Избранное | страница 38



А вернулся он действительно скоро — в самом конце сорок третьего. Дома никого не было, мы с братом сидели на остывшей печке, когда кто-то завозился у нас в сенцах. Долго скребли в дверь, искали щеколду. Потом она открылась, наконец, и вошел обросший, в черных очках и в замызганной шинели человек с тросточкой в руке и с грязным вещевым мешком за плечами. Стоя посреди комнаты, хрипло позвал:

— Тоня?! Дома ты?.. А дети? Вы дома?

Мы замерли, спинами прильнув к холодной, оклеенной картинками из «Мира животных» стенке над печкой. А он услышал, видно, как зашуршала пересохшая бумага, расставив руки, сделал к нам шаг, поискал растопыренными пальцами, и в это время Валера, которому было три года, закричал как резаный.

Отступая на середину, отец звал нас по именам.

— Это я, ваш папа! Не узнали?.. Это папка!

Я верил и не верил — выходит, тоже забыл.

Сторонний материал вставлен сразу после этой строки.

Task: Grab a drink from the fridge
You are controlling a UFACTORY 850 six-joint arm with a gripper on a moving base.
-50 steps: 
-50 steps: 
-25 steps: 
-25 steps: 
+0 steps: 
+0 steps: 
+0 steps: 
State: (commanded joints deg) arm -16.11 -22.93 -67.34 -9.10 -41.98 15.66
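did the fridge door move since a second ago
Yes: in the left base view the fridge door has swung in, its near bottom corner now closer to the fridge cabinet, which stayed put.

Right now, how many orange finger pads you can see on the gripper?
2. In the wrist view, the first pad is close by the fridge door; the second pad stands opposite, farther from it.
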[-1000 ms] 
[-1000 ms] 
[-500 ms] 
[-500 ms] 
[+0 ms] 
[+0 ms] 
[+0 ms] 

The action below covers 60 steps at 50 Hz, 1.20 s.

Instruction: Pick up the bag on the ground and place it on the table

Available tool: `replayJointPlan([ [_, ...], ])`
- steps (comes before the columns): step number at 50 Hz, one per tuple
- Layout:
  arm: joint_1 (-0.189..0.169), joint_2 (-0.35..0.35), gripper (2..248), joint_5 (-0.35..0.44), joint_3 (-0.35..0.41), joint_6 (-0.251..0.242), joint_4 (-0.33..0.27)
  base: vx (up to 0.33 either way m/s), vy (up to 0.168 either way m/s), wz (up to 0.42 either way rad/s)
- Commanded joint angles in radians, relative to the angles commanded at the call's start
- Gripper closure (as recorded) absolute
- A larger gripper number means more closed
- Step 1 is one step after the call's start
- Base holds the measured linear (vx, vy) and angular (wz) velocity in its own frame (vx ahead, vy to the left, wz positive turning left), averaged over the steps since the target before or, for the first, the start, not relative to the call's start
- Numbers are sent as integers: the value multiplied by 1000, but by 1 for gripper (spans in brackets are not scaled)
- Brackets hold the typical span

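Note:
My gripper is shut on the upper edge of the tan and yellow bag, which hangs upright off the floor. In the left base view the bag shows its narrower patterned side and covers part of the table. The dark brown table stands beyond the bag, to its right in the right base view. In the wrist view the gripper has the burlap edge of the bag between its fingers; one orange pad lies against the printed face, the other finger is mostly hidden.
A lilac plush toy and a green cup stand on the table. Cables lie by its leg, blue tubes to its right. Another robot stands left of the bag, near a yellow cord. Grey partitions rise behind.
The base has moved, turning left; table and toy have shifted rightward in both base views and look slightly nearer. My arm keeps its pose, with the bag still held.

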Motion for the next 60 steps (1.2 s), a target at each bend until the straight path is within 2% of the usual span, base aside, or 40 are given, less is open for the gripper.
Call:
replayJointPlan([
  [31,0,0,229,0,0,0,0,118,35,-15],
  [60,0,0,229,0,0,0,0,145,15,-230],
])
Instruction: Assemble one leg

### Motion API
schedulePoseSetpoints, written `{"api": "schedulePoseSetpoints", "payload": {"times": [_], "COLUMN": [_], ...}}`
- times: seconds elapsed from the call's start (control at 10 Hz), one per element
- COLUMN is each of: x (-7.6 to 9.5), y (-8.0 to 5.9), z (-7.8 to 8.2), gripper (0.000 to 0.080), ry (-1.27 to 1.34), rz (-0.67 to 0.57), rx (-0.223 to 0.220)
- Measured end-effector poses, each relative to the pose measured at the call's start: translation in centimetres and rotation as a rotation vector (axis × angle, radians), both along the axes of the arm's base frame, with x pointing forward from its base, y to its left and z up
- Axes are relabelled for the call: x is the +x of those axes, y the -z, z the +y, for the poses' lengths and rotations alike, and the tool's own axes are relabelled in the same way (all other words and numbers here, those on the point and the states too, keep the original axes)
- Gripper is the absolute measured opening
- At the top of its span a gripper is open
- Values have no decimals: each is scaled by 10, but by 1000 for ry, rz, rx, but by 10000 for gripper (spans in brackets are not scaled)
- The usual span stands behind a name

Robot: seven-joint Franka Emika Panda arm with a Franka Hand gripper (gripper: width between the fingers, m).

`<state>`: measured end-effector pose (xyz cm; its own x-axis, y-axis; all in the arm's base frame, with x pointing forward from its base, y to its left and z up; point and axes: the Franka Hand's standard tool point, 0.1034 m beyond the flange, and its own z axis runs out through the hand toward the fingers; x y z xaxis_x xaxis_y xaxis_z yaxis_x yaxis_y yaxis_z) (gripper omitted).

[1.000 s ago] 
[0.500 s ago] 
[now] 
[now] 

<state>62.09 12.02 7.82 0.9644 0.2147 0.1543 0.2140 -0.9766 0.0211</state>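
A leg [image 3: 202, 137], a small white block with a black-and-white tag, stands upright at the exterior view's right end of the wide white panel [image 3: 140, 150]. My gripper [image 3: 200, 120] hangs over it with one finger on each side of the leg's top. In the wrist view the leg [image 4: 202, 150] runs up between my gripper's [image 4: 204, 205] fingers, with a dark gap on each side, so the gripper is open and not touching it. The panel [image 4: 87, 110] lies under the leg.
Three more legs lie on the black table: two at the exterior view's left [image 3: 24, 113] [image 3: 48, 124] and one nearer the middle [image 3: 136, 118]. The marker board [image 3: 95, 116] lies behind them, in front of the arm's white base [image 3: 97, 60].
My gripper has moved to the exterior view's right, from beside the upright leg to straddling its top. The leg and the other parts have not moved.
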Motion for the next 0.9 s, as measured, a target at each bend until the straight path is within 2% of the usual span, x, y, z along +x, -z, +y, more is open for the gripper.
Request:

Он опять шагнул к нам, и опять мой брат в испуге закричал.

И тогда отец опустился на стул около стола, снял шапку, снял очки и, взяв голову в ладони, заплакал...

Через год он выбросил палочку и куда-то спрятал очки — не нравилось, когда мы играли в слепых... Из первой группы его перевели во вторую, и о ранении в голову, о контузии, все мы постепенно забыли.

Сперва он долго работал в прокуратуре, перебывал потом почти во всех, какие только есть в станице, этих самых номенклатурных должностях, однако вольнолюбивый его характер — он был мягок с подчиненными и часто резок в разговоре с вышестоящими — так и не позволил ему в конце концов ужиться с районным начальством, больше всего остального ценившим в человеке покладистость — скажем, так... А он не любил кланяться. И уехал работать в город, и вернулся домой уже только тогда, когда вышел на пенсию. Квартира, которую он там снимал, командировки, передачи домой, бесконечные поездки в выходной на попутках... Его хватало на все. Чего там, у него ведь бычье здоровье, недаром никаких болезней не признает, и на все про все у него лишь одно лекарство. И от простуды, и от усталости, и от плохого настроения, и от обиды — одно и то же...

И когда только он упал посреди улицы и загремела эта пустая жестянка из-под керосина, когда у него тут же побагровела шея и посинел иссеченный осколками затылок, все, кто знал его, вдруг припомнили: война!..

4

И все вдруг ловишь себя на том, что в душе ты еще мальчишка...

И сам спрашиваешь с усмешкой: до каких, интересно, пор?

Теперь тебе не на кого оглянуться — ты в роду старший.